YOUR INSTRUCTIONS =
Pull out every line below that contains the word "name".

=== DATA BLOCK ===

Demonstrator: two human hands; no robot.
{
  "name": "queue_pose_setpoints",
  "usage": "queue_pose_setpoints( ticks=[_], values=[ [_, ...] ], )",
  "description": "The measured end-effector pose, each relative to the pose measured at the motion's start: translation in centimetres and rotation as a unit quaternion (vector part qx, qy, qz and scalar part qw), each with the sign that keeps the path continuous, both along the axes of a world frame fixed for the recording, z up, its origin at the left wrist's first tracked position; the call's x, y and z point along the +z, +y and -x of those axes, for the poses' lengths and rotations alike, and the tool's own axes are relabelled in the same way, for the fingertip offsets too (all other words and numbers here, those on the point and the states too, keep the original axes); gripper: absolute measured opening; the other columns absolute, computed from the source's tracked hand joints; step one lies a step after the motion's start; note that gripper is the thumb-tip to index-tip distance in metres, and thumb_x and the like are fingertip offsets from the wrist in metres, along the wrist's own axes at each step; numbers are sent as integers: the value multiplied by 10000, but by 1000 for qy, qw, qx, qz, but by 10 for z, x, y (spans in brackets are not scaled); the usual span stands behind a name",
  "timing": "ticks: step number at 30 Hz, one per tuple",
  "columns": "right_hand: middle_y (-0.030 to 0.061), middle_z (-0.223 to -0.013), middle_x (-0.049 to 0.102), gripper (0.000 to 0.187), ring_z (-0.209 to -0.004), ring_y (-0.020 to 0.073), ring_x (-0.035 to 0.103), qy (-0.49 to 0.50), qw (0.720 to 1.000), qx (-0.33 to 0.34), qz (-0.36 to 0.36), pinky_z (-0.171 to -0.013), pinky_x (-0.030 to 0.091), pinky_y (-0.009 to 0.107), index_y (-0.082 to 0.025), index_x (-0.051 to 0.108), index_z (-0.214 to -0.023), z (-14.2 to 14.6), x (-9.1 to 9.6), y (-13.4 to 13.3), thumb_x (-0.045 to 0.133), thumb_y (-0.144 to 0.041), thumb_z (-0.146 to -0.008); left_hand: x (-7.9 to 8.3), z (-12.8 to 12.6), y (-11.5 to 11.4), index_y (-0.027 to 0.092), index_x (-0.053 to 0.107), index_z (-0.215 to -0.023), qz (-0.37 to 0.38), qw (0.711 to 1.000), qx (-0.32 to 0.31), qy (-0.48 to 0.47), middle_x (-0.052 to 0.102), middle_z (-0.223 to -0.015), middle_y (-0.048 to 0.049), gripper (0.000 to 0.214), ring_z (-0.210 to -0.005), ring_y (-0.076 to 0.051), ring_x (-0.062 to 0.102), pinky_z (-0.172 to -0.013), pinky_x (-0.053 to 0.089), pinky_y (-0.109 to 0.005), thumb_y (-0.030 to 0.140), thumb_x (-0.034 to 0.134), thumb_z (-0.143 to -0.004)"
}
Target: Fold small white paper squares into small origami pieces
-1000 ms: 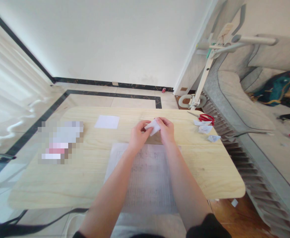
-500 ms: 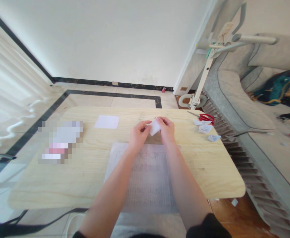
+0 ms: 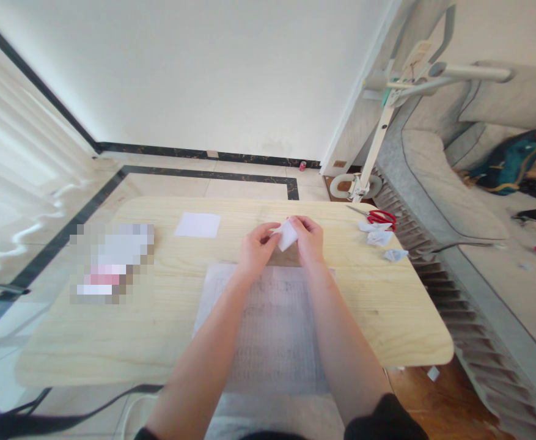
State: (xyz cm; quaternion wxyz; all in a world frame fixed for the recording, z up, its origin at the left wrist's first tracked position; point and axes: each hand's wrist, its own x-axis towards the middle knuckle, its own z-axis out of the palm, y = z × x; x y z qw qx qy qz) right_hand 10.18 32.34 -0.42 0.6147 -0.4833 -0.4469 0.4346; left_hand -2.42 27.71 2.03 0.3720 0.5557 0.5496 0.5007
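A small folded piece of white paper point(image 3: 288, 236) is held between both hands over the middle of the table. My left hand point(image 3: 257, 247) pinches its left corner, the fingers closed. My right hand point(image 3: 310, 239) grips its upper right edge, thumb and fingers closed on it. Under my forearms lies a large printed sheet point(image 3: 277, 330), its print too blurred to read. Left of my hands, a flat white sheet of paper point(image 3: 198, 225) rests on the table.
On the pale wooden table point(image 3: 171, 330), red-handled scissors point(image 3: 381, 219) and several folded paper pieces point(image 3: 379, 238) lie at the far right. A pixelated item point(image 3: 121, 250) is at the left. Beyond are a grey sofa point(image 3: 433, 165) and a white metal frame point(image 3: 378, 140).
Both hands keep their hold on the folded paper, which has shifted very slightly to the right. Everything else stays where it was.
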Motion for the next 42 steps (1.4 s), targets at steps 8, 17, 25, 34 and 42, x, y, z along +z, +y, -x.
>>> queue_pose_setpoints(
  ticks=[8, 17, 25, 34, 42],
  values=[
    [22, -735, 697, 203, -720, 192, 610, -3, 1000, -8, 3, -684, 468, 318, -193, 705, -720, 0, 0, 1, 686, -393, -691, -1, 0, 0, 174, 681, -1014, 14, 1000, -3, -8, 731, -790, -47, 234, -679, -165, 642, -604, 473, -269, 237, 612, -800],
    [19, -731, 695, 188, -707, 182, 608, 7, 1000, -8, -2, -685, 464, 312, -189, 709, -719, 0, -1, 0, 693, -375, -689, 0, 0, 0, 160, 680, -1025, 21, 1000, -3, -4, 733, -787, -50, 256, -673, -160, 634, -614, 473, -268, 244, 615, -793],
    [12, -716, 692, 167, -707, 177, 609, 6, 1000, -9, -6, -686, 463, 305, -193, 714, -708, 0, -2, 1, 704, -358, -680, 0, 0, 0, 163, 690, -1058, 15, 1000, -16, 0, 730, -866, -55, 287, -744, -162, 633, -666, 484, -274, 236, 602, -795],
    [15, -712, 687, 171, -685, 173, 600, 9, 1000, -13, 12, -664, 458, 300, -187, 712, -710, 0, 0, 1, 714, -353, -672, -2, 0, 0, 154, 704, -1049, 9, 1000, -16, -10, 721, -816, -57, 299, -716, -161, 623, -649, 480, -275, 250, 621, -778],
    [16, -735, 691, 223, -693, 174, 605, 30, 999, 15, 17, -649, 464, 294, -194, 720, -765, 2, -1, 0, 723, -394, -665, 0, 1, 1, 150, 710, -1039, 22, 998, 7, -59, 742, -864, -69, 304, -759, -177, 654, -675, 505, -281, 256, 628, -766]
  ],
)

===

ANSWER =
  "name": "queue_pose_setpoints",
  "description": "The measured end-effector pose, each relative to the pose measured at the motion's start: translation in centimetres and rotation as a unit quaternion (vector part qx, qy, qz and scalar part qw), each with the sign that keeps the path continuous, both along the axes of a world frame fixed for the recording, z up, its origin at the left wrist's first tracked position; the call's x, y and z point along the +z, +y and -x of those axes, for the poses' lengths and rotations alike, and the tool's own axes are relabelled in the same way, for the fingertip offsets too (all other words and numbers here, those on the point and the states too, keep the original axes); gripper: absolute measured opening; the other columns absolute, computed from the source's tracked hand joints; step one lies a step after the motion's start; note that gripper is the thumb-tip to index-tip distance in metres, and thumb_x and the like are fingertip offsets from the wrist in metres, along the wrist's own axes at each step; numbers are sent as integers: the value multiplied by 10000, but by 1000 for qy, qw, qx, qz, but by 10 for z, x, y (spans in brackets are not scaled); the usual span stands behind a name",

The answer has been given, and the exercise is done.